We had awesome seats in the cheapy section, Tier 3. Jeff became slightly winded walking up all those stairs and the effort was worth it. You could really see the violin- shape of the hall, something we could not appreciate the other times we had been there, when our pocketbook allowed for better seats. As we entered the hall, the usher heard us talking about the view and told us the sound was good at this level, too. In fact, the sound and view was a lot better than the time we had orchestra seats so close to the stage that we all wanted to go home and polish our shoes.
Unfortunately, Jeff had showered and dressed for the evening while I was at work. He applied lotion everywhere he could reach but I was not there to slather his back. Between the two of us, we usually manage to keep his rough, dry GVHD skin fairly supple. During the concert, his back started to itch. I could see him doing the horse-on-a-fencepost thing on the back of his chair. I rubbed his back during intermission; I didn’t feel it would be appropriate to un-tuck his shirt and scratch his back but we both wished I could.

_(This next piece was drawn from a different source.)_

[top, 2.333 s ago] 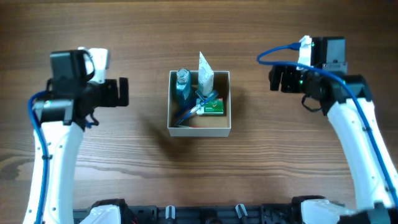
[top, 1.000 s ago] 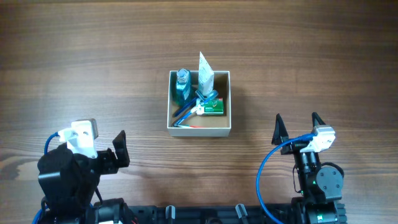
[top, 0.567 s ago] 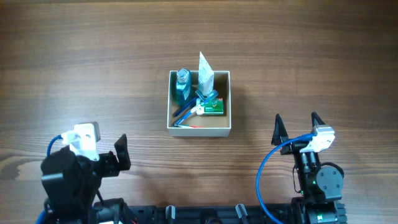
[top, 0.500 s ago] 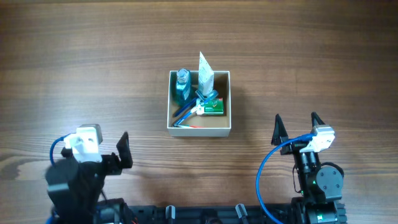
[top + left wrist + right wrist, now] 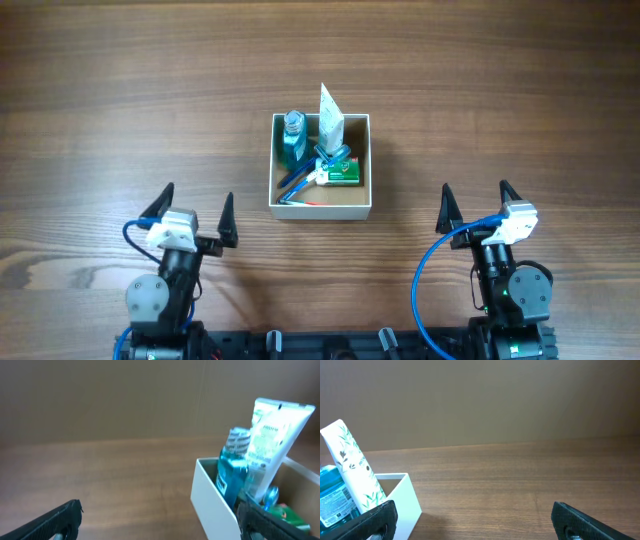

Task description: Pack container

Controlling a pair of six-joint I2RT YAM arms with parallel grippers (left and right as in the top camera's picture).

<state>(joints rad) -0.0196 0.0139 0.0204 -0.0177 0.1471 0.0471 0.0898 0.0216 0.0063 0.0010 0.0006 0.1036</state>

We spent the night at Kim’s place in the city since Jeff had an appointment with Dr. Porter at HUP in the morning. Kim gave us her queen bed and she took the pull-out sofa in the living room. I had stayed with Kim for six weeks when Jeff was hospitalized; this was Jeff’s first time as Kim’s overnight guest. He enjoyed himself so much that he announced in the morning, “We have to get you into a two-bedroom apartment!” to which Kim only rolled her eyes.
Kim asked us whether Mr. Maia bothered us through the night. Jeff said, “Not enough.” Mr. Maia is a fun cat – playful and social, a good companion for Kim. Kim fed us a lovely breakfast and off we went to HUP.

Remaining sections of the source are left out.